How to complete this task
Among the lines below, a stretch begins at the one with "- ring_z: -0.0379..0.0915" and ends at the one with "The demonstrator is". Repeat that stretch exactly, ends included.

Provided material

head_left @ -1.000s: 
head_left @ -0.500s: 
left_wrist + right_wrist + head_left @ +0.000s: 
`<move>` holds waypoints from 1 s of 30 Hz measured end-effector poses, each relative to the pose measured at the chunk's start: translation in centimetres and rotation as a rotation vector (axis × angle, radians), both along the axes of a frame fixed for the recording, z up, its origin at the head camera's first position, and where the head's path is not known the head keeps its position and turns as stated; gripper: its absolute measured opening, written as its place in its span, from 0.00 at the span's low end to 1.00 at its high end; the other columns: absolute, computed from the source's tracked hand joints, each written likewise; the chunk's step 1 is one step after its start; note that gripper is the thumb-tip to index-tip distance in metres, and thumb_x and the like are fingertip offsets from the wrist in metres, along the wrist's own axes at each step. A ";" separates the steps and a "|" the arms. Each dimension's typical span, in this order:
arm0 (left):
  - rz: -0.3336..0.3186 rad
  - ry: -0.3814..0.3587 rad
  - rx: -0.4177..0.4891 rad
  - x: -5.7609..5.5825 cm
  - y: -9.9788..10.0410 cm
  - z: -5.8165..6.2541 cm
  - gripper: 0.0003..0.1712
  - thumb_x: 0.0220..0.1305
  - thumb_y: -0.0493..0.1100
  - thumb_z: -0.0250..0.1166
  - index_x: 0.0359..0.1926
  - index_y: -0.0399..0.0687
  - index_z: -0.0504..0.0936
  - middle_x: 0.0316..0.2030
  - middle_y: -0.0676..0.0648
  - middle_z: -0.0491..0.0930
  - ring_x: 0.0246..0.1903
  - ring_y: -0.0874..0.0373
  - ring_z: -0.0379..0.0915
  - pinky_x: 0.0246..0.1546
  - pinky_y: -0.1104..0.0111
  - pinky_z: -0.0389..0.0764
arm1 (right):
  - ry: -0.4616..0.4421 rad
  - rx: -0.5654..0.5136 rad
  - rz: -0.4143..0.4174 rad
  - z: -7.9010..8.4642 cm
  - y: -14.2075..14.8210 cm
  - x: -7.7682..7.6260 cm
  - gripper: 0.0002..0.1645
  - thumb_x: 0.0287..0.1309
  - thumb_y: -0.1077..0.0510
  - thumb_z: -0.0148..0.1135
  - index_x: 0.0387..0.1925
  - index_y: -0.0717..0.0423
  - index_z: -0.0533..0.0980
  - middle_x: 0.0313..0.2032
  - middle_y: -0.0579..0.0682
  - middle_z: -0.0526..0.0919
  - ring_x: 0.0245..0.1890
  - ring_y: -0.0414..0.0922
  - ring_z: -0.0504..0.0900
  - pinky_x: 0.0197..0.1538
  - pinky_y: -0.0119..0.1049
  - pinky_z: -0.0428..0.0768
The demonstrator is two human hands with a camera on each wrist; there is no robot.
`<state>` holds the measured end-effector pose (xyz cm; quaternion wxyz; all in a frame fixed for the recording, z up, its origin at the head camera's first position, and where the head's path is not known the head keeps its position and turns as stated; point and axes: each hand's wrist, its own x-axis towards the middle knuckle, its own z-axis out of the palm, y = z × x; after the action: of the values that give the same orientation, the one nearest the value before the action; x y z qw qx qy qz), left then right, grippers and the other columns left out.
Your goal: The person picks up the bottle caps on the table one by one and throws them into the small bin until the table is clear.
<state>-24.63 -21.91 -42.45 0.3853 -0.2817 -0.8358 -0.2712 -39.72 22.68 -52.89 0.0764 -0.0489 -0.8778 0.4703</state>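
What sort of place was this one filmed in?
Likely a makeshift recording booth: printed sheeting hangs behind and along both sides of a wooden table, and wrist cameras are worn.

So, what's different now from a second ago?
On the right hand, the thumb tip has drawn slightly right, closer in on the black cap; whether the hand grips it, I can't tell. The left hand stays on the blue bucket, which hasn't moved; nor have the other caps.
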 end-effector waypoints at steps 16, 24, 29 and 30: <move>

Task answer
  - ring_z: -0.0379..0.0915
  - pinky_x: 0.0246..0.1546
  - pinky_y: -0.1104..0.0111
  - pinky_z: -0.0389..0.0764
arm1 (right):
  - ry: -0.4616..0.4421 rad
  - rx: -0.5654..0.5136 rad
  - rz: -0.4143..0.4174 rad
  - z: -7.9010..8.4642 cm
  - y: -14.2075..14.8210 cm
  - x: -7.7682..7.6260 cm
  - gripper: 0.0002..0.1645
  - thumb_x: 0.0287..0.1309
  - thumb_y: -0.1077..0.0510
  - thumb_z: -0.0148..0.1135
  - index_x: 0.0387..0.1925
  - index_y: -0.0717..0.0423
  - index_z: -0.0533..0.0980
  - middle_x: 0.0313..0.2032
  - middle_y: -0.0579..0.0682
  - middle_z: -0.0526..0.0919
  - ring_x: 0.0245..0.1890
  - ring_y: -0.0414..0.0922
  - ring_z: -0.0504..0.0900
  - pinky_x: 0.0197..0.1538
  - pinky_y: -0.0119..0.1049
  - pinky_z: -0.0428..0.0768
The demonstrator is two human hands with a camera on each wrist; there is no robot.

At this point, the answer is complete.